The ruins of Moydrum Castle, County Westmeath. The former seat of the Handcock family, an earlier house here was described in Neale’s Views of Seats (1823) as being ‘nothing more than an ordinary farmhouse, contracted in its dimensions, mean in its external form and inconvenient in its interior arrangements.’ By that date work was already underway to transform and enlarge the building into a neo-Jacobean castle designed by Richard Morrison suitable as a residence for William Handcock, raised to the peerage first as Baron and then Viscount Castlemaine. The completed work was described by Samuel Lewis in 1837 as ‘a solid castellated mansion with square turrets at each angle beautifully situated on the edge of a small lake and surrounded by an extensive and richly wooded demesne.’ This is what remains of the east-facing façade, the entrance resembling an immense gate-tower.
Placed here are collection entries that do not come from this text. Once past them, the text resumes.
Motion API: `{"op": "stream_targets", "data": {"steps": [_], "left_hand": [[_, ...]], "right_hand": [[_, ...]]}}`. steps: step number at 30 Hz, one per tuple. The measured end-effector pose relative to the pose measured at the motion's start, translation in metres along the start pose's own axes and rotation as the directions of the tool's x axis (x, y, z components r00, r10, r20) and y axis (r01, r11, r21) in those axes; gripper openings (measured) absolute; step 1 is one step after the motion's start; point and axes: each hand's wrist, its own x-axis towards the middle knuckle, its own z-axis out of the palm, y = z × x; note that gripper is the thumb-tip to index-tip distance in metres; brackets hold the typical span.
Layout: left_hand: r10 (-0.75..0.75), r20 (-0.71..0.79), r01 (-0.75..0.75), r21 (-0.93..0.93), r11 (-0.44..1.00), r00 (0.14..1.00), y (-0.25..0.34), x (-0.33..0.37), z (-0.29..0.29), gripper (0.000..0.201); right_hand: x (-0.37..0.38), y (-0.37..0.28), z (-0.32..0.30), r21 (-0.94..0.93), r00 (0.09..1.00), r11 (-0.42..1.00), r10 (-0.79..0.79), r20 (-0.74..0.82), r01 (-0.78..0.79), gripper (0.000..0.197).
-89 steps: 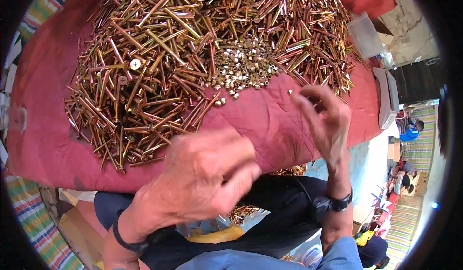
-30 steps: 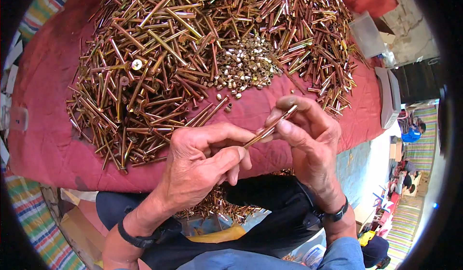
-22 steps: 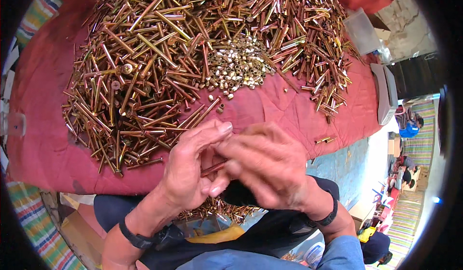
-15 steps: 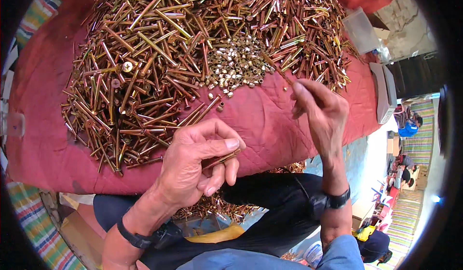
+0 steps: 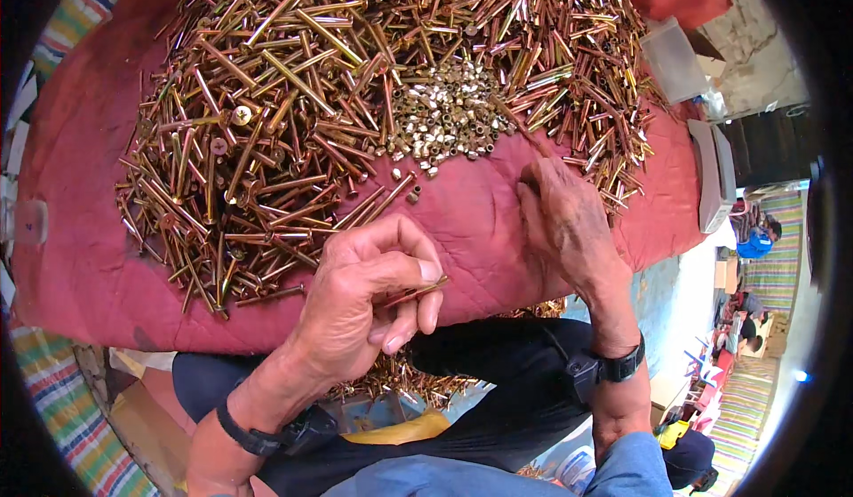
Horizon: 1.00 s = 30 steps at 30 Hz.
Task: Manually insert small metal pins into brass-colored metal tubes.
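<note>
My left hand is closed, with a thin brass-coloured screw pinched between thumb and fingers above the near edge of the red cloth. Farther right, my right hand reaches down to the cloth with its fingers bent together; its fingertips are partly hidden, and so is anything in them. Just beyond those fingers a screw lies at a slant. A heap of small, shiny metal nuts spreads to their left, edged by a large pile of long screws, some showing flat cross-slotted heads.
A clear plastic bin and a pale flat device stand along the right edge. More screws lie below, between my legs. At far right other people are sitting. A cardboard box is at lower left.
My right hand has come down onto the cloth, turning its back upward and covering a loose nut that showed beside it. My left hand keeps its hold on the screw, almost still.
</note>
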Motion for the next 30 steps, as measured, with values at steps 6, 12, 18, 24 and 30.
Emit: {"op": "stream_targets", "data": {"steps": [6, 12, 18, 24, 30], "left_hand": [[0.01, -0.024, -0.009, 0.021, 1.0, 1.0, 0.001, 0.0, 0.0, 0.004], [-0.043, 0.03, 0.047, -0.12, 0.992, 0.999, 0.003, -0.003, -0.004, 0.006], [-0.095, 0.064, 0.102, -0.124, 0.987, 0.993, 0.004, -0.004, -0.001, 0.007], [-0.132, 0.076, 0.139, -0.091, 0.986, 0.988, 0.004, -0.004, -0.001, 0.008], [-0.023, 0.065, 0.024, -0.005, 1.0, 0.998, 0.0, -0.006, 0.006, 0.009]], "right_hand": [[0.001, -0.041, -0.028, 0.612, 0.984, 0.771, 0.157, 0.084, -0.175, 0.012], [-0.016, -0.065, -0.037, 0.847, 0.983, 0.507, 0.001, 0.185, -0.16, 0.019], [-0.016, -0.065, -0.031, 0.748, 0.966, 0.632, -0.255, -0.043, 0.2, 0.027], [-0.02, -0.065, -0.03, 0.657, 0.94, 0.695, -0.335, -0.065, 0.293, 0.03], [-0.023, -0.072, -0.028, 0.626, 0.954, 0.746, -0.301, 0.009, 0.229, 0.012]]}}
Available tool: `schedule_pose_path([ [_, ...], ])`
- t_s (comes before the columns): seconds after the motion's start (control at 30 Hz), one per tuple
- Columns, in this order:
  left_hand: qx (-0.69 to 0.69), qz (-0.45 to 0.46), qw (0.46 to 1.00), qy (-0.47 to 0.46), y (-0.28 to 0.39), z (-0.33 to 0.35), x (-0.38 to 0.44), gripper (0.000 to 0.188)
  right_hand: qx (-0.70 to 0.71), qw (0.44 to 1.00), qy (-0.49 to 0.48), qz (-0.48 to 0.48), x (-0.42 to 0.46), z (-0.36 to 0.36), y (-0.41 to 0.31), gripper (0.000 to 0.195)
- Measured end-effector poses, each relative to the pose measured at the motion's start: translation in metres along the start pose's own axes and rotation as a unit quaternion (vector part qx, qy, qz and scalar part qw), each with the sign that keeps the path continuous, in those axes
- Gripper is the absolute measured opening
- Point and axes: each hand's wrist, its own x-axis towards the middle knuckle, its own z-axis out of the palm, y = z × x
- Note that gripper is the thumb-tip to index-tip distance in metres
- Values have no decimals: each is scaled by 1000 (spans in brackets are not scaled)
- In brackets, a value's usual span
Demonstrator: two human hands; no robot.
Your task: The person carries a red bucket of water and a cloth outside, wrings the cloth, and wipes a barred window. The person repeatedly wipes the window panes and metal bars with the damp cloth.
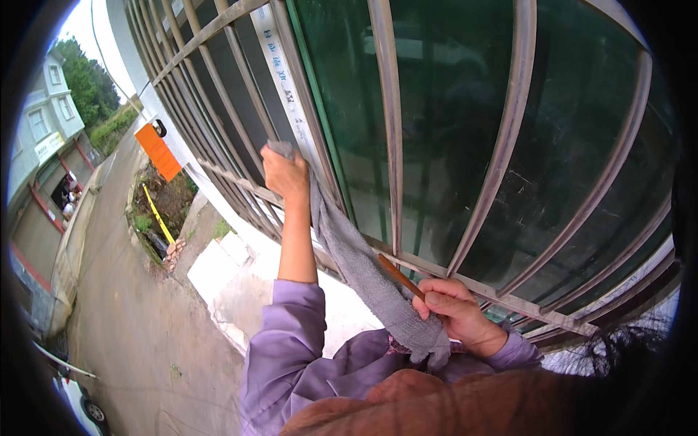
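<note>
My left hand point(286, 173) is closed on one end of a grey towel-like cloth point(371, 267), right at an upright bar point(248, 76) of a metal window grille. A bunch of the cloth pokes out above the fist; whether it wraps the bar there is hidden. From that fist the cloth hangs slantwise down to my right hand point(463, 313). There, thumb and fingers pinch a thin brown stick point(401, 277), which lies across the front of the cloth. The cloth's lower end dangles beside the right hand, and I cannot tell whether those fingers grip it too.
Behind the grille are dark green glass panes point(452, 136) and a white frame strip point(281, 71) bearing writing. A white ledge point(338, 313) runs below. Leftward are an orange sign point(158, 152), a ditch with a yellow strip point(158, 213), a road point(120, 305) and a parked white car point(76, 406).
</note>
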Motion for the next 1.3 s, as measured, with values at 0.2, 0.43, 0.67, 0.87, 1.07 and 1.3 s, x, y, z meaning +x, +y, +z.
schedule_pose_path([
  [0.2, 29, 26, 998, -53, -76, 26, -101, 45, 45, 996, 74, 29, -12, -9, 9, 28],
  [0.43, -230, 8, 952, -202, -113, 24, -100, 36, 76, 991, 104, 35, -14, -13, 12, 28],
  [0.67, -284, -98, 949, -100, -105, 10, -124, 24, 110, 984, 139, 12, -15, -12, 17, 26],
  [0.87, -291, -93, 944, -126, -129, -14, -135, 21, 136, 978, 160, 2, -16, -19, 18, 25],
  [1.07, -748, -388, 513, -164, -103, -82, -101, 43, 73, 991, 106, -23, -26, -22, 9, 29],
  [1.3, -740, -247, 604, -161, -84, -79, -13, 58, 33, 997, 69, -11, -26, -18, 4, 29],
])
Moydrum was burnt by members of the IRA in July 1921 and has remained derelict ever since: in 1984 a photograph of Moydrum by Anton Corbijn was used on the cover of U2’s album The Unforgettable Fire showing members of the band standing in front of the ruins.

What’s Left


The remains of Rattin Castle, County Westmeath, a substantial four-storey tower house that was built in the 15th or 16th centuries. During this period the land on which it stands, formerly under the control of Hugh de Lacy, was in the possession of the d’Arcy family. The last member, Nicholas d’Arcy, forfeited the castle in the 1640s during the Confederate Wars and it seems to have fallen into ruin after that: a source from that period claimed the building originally had several towers and no less than 500 rooms.